Work instruction:
Below are some records. Return exactly the lines from the one containing "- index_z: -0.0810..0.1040" through the one containing "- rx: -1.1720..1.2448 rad", both included, and only those.
─── Given data ───
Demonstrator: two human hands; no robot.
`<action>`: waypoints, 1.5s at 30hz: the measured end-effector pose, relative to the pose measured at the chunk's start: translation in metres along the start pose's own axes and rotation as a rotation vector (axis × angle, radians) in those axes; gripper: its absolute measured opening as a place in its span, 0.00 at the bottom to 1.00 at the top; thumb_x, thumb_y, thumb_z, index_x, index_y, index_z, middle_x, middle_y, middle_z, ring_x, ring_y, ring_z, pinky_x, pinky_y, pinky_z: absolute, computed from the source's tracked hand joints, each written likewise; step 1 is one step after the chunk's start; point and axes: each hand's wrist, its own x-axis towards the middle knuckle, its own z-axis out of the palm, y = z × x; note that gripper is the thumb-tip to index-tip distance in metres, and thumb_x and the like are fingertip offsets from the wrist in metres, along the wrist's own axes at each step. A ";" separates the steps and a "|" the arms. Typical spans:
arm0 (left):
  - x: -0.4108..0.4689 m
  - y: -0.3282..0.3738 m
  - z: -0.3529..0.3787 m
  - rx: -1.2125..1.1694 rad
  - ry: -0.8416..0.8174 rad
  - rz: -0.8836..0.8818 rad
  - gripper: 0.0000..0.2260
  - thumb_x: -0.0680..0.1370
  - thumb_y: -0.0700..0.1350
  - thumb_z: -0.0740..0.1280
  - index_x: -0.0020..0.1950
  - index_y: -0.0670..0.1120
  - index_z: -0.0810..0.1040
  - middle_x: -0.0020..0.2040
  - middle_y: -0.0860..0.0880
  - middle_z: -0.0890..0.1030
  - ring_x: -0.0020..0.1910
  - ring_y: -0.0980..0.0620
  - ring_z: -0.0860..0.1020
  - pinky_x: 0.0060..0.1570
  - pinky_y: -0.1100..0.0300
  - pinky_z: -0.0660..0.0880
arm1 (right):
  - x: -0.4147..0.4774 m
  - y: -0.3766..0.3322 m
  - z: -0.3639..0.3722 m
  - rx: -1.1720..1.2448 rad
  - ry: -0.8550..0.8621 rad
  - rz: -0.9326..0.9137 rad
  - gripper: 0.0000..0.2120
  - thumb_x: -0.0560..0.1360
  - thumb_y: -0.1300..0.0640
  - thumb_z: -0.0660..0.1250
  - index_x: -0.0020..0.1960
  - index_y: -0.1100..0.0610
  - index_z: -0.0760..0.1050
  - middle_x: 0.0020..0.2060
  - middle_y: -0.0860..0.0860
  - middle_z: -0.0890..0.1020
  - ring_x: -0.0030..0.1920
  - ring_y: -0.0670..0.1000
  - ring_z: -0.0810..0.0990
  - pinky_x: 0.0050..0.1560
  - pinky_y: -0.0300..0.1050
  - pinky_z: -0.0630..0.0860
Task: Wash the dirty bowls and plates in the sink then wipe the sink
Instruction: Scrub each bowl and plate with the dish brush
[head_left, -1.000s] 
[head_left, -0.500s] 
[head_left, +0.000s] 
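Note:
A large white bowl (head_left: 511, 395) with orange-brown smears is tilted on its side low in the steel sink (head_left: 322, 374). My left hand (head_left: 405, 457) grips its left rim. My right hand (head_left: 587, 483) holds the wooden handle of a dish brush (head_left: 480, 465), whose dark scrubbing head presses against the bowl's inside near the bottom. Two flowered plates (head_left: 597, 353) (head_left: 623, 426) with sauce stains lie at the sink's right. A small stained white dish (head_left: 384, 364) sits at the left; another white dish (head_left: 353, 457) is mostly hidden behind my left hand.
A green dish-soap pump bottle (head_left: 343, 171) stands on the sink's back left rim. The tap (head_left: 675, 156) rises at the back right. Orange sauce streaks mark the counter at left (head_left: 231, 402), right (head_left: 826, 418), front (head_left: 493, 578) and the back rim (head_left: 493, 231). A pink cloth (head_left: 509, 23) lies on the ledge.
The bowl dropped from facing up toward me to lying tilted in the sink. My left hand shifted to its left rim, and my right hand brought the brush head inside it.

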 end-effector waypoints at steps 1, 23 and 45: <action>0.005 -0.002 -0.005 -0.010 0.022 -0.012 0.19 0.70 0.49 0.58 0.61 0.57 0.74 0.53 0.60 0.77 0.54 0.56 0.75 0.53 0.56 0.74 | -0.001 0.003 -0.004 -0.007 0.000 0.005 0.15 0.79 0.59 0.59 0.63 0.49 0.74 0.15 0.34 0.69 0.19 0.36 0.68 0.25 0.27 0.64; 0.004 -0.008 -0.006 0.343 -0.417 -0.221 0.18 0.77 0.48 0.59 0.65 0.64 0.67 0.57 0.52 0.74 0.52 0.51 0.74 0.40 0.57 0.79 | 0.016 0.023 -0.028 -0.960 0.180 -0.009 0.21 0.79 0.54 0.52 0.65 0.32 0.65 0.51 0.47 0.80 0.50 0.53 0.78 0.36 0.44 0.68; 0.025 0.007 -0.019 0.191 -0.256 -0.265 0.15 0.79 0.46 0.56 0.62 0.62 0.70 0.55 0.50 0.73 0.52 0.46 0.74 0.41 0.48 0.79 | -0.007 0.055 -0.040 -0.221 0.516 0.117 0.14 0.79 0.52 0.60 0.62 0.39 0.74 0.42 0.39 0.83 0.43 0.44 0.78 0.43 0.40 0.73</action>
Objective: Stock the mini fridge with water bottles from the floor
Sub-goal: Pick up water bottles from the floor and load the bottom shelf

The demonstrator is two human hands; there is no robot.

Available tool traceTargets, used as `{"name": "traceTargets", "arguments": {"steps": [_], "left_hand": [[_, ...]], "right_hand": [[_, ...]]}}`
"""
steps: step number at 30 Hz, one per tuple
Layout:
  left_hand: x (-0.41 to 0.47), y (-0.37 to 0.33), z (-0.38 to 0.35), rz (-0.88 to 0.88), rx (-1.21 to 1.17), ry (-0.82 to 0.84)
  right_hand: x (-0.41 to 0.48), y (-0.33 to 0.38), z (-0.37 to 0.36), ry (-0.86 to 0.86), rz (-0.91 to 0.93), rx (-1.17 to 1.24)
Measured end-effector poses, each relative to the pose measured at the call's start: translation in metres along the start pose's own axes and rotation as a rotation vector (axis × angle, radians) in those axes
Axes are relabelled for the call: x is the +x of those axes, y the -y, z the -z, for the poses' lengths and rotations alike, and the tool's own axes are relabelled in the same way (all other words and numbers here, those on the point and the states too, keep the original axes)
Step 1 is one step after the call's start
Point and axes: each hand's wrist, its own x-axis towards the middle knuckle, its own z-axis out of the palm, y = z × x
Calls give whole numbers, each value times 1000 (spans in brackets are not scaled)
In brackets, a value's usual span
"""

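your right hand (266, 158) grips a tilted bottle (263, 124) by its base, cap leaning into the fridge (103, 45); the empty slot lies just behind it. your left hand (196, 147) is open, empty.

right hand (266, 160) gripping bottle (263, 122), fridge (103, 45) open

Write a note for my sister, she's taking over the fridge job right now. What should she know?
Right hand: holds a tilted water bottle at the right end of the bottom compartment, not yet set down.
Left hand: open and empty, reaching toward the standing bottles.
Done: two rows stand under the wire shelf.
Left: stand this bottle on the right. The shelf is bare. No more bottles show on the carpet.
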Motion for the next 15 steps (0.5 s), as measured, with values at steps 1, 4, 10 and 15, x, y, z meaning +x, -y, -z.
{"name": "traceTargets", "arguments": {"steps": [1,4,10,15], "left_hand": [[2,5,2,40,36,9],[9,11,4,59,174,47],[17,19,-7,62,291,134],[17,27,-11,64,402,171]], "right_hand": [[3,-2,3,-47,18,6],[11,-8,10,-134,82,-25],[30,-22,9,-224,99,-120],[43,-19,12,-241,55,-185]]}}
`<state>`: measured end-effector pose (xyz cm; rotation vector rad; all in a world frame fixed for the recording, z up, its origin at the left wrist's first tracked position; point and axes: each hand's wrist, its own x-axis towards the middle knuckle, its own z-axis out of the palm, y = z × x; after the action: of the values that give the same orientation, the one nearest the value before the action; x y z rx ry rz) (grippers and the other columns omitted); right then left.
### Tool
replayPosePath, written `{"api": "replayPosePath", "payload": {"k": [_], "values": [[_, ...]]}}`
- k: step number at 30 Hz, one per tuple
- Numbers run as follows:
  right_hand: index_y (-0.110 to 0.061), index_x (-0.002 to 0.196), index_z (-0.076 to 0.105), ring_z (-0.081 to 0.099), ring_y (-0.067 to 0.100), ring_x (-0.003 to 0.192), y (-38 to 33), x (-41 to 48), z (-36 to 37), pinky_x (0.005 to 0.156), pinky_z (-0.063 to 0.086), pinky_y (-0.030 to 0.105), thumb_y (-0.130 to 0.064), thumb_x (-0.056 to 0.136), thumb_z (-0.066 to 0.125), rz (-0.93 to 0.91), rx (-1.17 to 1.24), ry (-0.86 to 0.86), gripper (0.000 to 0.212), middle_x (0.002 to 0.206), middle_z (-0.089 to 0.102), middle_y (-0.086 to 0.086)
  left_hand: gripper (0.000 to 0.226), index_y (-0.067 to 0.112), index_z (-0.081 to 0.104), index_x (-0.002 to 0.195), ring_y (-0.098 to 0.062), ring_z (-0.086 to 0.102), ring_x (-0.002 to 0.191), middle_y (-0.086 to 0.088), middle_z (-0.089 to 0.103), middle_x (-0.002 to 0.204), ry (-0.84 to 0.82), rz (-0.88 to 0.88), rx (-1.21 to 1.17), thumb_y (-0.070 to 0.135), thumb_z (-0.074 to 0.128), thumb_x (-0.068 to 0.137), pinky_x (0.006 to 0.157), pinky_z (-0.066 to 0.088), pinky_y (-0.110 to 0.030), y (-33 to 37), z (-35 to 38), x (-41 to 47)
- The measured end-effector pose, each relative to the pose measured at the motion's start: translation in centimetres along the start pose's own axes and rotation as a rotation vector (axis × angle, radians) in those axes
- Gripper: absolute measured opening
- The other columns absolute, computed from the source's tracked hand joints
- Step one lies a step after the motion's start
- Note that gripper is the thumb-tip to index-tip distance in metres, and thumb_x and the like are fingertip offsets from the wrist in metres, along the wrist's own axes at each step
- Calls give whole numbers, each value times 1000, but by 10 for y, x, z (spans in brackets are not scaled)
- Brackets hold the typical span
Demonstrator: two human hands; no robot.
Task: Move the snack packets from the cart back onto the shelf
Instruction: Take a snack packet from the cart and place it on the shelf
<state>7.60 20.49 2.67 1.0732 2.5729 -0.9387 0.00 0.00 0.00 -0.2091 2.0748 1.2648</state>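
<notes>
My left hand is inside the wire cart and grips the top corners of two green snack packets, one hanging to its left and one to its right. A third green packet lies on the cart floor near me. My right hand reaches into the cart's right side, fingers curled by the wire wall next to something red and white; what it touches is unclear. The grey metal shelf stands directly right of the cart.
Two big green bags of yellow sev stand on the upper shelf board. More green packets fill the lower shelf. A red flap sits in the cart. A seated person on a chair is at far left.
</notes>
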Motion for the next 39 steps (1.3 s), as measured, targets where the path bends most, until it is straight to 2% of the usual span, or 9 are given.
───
Task response:
  - index_z: -0.0810..0.1040
  - middle_x: -0.0020..0.2040
  - middle_y: -0.0860..0.0880
  - middle_z: -0.0890..0.1030
  - ring_x: -0.0020..0.1910
  - ring_y: -0.0980..0.0620
  - ring_z: -0.0860..0.1020
  - pinky_x: 0.0060..0.1570
  - pinky_y: -0.1100..0.0300
  - pinky_z: -0.0660..0.0880
arm1 (right):
  - x: -0.4147..0.4774 m
  - y: -0.3766..0.3322 m
  - z: -0.3639..0.3722 m
  - rx: -1.1720..1.2448 rad

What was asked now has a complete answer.